### Work to be completed
Scan the entries below. Report each line where the string "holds" occurs.

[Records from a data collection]

*-*-*

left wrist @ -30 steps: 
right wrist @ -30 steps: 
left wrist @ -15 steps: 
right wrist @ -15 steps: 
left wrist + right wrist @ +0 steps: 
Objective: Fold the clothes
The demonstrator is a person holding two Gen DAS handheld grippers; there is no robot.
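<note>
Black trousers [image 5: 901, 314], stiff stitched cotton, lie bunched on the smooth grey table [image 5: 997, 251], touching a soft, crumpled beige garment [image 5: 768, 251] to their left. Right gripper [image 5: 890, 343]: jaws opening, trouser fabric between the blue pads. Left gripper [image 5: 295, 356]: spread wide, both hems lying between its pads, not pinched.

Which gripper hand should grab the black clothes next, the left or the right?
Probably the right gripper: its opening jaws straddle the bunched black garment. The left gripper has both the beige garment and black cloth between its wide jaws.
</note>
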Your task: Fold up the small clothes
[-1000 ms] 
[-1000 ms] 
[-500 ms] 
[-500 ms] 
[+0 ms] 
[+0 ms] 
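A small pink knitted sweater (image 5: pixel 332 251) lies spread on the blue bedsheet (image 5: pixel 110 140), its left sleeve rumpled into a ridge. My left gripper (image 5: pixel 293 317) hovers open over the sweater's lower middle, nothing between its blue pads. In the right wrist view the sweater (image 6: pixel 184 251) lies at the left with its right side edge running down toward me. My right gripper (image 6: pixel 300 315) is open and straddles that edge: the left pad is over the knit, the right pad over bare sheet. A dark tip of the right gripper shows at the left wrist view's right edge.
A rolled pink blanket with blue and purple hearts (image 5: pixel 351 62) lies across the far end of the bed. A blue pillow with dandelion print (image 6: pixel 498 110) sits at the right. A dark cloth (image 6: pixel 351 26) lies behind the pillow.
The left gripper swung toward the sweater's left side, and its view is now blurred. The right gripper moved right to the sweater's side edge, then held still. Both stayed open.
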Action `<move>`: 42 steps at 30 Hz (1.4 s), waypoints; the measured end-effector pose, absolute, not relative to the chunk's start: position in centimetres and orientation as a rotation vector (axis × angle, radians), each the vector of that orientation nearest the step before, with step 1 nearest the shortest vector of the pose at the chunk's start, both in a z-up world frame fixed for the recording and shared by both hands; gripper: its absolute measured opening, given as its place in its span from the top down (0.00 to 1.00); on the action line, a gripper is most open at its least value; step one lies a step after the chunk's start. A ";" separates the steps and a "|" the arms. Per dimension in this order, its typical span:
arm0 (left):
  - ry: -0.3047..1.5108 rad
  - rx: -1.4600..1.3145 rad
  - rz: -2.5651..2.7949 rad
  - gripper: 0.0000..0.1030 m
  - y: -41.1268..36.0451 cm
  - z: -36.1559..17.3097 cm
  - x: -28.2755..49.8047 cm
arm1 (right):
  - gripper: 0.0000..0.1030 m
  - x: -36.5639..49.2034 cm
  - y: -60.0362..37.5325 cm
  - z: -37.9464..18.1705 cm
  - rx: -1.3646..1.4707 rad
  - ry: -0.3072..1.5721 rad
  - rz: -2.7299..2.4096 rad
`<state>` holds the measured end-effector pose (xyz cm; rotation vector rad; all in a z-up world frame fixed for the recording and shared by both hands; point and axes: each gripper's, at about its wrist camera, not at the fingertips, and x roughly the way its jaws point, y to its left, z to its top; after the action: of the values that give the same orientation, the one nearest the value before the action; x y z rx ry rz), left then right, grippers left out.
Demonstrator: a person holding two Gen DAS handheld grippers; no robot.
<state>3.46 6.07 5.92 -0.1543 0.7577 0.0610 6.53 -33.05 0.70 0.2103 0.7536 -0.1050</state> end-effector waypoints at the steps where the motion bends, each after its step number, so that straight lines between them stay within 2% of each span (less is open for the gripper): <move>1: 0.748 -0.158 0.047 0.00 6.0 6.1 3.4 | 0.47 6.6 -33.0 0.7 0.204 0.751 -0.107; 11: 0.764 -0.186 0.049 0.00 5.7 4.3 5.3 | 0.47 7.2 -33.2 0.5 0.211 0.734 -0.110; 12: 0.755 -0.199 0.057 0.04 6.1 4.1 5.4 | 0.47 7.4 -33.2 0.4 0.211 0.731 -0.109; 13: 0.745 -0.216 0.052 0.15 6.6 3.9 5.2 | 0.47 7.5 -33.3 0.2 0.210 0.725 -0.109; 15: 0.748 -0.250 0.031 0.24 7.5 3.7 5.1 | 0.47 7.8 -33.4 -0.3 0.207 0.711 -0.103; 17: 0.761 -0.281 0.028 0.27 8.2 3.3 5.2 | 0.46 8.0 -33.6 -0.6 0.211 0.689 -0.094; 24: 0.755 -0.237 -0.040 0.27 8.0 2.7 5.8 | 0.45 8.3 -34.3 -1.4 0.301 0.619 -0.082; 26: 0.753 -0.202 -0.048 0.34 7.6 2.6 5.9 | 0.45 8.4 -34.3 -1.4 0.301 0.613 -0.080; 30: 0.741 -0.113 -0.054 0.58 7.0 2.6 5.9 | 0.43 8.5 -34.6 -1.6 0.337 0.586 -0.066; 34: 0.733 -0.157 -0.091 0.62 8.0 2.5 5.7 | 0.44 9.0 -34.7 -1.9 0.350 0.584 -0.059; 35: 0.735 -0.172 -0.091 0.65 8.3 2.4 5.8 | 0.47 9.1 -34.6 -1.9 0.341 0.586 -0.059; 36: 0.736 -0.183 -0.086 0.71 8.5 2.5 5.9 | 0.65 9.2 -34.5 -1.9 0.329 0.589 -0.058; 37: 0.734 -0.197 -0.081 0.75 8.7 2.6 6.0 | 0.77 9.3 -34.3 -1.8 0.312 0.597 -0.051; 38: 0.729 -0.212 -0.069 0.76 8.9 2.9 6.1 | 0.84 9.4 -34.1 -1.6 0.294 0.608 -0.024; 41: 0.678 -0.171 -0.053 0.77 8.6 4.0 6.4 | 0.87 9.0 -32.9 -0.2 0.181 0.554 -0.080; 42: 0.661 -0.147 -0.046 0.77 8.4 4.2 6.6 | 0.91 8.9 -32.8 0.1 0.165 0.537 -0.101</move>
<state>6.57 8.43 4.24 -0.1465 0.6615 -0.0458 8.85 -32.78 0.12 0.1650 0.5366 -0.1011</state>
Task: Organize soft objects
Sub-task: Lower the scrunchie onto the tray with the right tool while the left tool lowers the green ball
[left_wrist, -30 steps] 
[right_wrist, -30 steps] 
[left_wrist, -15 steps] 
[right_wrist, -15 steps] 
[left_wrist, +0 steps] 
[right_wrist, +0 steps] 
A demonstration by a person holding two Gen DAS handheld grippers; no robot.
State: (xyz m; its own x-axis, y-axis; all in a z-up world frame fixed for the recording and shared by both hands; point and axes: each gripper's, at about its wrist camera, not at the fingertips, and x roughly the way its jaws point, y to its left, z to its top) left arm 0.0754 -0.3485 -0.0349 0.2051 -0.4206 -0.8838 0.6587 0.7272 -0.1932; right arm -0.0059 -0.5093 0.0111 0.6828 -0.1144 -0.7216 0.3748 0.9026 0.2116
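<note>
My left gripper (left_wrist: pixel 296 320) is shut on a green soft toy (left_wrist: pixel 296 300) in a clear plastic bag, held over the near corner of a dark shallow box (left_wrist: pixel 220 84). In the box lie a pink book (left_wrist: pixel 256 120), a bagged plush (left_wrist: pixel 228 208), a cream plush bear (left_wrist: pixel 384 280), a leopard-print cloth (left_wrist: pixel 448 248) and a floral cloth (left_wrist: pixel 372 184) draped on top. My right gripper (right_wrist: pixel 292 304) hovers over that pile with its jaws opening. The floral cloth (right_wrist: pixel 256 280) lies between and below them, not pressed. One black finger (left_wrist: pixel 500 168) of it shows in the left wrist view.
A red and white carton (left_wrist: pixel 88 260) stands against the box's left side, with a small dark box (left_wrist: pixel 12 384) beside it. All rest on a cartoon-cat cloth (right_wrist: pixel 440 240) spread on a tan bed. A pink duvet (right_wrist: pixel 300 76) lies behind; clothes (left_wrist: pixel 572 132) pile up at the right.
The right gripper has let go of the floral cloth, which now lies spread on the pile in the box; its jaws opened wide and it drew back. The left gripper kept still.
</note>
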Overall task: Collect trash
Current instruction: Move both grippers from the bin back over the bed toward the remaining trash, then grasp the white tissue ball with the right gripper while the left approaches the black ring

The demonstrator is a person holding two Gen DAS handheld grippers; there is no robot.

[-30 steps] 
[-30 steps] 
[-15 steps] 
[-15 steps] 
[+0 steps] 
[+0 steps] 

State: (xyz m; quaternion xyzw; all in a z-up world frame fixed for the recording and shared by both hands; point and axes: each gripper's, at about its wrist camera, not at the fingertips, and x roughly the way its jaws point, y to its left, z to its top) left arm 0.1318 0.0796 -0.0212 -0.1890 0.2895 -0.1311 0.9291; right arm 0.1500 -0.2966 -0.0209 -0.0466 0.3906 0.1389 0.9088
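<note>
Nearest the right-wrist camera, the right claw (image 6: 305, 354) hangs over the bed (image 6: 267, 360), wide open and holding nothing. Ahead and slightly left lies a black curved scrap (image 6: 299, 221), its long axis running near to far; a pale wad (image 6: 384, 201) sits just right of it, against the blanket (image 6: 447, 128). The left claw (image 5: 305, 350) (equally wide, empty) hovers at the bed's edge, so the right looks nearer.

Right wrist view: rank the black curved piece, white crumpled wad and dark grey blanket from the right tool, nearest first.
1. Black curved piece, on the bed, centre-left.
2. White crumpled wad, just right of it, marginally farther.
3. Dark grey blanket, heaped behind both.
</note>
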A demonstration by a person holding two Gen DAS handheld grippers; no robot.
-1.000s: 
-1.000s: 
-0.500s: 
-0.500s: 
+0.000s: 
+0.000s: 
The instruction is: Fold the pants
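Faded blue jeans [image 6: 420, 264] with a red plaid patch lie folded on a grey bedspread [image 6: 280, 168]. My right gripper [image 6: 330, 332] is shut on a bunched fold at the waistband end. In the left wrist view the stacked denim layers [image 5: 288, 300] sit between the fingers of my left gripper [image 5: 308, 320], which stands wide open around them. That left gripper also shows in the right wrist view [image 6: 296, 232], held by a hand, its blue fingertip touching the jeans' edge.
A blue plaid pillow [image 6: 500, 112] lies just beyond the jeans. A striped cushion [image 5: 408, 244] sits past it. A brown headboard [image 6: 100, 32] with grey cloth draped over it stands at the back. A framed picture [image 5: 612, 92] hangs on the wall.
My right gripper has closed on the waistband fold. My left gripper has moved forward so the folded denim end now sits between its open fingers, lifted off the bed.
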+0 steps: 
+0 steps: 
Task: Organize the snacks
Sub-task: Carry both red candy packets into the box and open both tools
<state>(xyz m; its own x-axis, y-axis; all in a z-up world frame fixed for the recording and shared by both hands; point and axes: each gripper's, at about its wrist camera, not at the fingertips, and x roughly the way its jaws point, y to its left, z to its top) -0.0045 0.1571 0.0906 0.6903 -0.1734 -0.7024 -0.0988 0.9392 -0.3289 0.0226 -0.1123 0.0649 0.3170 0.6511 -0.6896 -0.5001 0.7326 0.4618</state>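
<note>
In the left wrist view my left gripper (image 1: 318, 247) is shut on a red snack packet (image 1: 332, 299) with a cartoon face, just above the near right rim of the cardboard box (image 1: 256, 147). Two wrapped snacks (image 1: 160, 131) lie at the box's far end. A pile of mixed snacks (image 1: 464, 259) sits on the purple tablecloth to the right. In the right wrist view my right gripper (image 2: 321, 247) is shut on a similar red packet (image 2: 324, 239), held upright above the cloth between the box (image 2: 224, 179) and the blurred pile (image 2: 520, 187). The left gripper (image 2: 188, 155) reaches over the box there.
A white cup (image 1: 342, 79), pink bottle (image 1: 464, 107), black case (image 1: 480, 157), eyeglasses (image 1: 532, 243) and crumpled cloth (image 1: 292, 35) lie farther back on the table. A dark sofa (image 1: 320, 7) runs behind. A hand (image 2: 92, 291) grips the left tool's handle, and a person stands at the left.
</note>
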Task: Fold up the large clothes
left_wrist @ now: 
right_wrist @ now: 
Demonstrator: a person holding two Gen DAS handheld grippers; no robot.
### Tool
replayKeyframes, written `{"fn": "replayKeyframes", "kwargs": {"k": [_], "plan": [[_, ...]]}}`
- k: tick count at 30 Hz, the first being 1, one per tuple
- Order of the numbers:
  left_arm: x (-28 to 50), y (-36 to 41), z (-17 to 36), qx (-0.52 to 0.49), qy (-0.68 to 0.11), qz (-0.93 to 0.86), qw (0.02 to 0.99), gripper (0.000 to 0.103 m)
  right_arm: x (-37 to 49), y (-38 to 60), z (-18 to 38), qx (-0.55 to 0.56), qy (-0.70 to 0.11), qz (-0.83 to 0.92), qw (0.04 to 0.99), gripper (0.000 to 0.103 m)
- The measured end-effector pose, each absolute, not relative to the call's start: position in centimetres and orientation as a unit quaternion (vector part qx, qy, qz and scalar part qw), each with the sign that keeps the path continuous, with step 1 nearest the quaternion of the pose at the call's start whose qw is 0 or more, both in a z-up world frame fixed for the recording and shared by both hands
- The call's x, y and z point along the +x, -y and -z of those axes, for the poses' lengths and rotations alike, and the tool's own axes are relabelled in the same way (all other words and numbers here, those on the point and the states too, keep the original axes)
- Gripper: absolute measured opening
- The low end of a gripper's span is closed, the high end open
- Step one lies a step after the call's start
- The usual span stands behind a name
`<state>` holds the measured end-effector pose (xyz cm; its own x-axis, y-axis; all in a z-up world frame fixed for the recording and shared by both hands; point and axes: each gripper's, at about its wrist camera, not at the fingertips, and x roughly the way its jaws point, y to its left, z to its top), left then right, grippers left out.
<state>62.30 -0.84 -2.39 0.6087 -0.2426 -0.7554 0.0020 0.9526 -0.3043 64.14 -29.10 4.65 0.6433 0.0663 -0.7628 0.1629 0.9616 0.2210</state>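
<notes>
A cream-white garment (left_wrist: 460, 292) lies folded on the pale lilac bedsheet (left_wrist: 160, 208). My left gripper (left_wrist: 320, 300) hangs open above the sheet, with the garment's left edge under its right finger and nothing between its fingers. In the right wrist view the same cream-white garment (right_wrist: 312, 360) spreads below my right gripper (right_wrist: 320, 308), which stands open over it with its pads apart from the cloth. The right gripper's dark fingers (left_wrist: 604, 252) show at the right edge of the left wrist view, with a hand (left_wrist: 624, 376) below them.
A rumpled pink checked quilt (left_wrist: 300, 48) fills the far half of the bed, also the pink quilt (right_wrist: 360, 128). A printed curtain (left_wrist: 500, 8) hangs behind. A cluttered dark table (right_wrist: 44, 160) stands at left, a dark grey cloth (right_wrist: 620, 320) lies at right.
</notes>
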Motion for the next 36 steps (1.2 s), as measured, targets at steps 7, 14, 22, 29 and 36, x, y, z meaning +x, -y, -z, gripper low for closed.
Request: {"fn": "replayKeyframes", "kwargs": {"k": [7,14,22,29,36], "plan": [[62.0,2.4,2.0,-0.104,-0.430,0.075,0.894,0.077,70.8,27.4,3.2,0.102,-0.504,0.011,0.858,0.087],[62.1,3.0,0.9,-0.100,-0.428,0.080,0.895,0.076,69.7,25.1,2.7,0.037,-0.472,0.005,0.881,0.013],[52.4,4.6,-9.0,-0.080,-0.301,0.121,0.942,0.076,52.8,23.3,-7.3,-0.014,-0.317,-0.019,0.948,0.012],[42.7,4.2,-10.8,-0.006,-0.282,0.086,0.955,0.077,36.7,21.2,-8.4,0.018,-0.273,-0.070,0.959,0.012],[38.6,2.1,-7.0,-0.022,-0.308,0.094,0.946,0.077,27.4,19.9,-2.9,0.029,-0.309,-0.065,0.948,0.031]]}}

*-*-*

### Response area
`<state>` holds the measured end-effector pose (xyz cm; rotation vector rad; all in a z-up world frame fixed for the recording and shared by both hands; point and axes: each gripper's, at about its wrist camera, not at the fingertips, and x roughly the way its jaws point, y to its left, z to its top; after the action: of the values that give the same orientation, the one nearest the value before the action; x y z rx ry rz), left then right, grippers left out.
`<state>` holds the measured end-effector pose (xyz cm; its own x-axis, y-axis; all in a z-up world frame fixed for the recording and shared by both hands; point and axes: each gripper's, at about its wrist camera, not at the fingertips, and x roughly the way its jaws point, y to its left, z to its top), left then right, grippers left out.

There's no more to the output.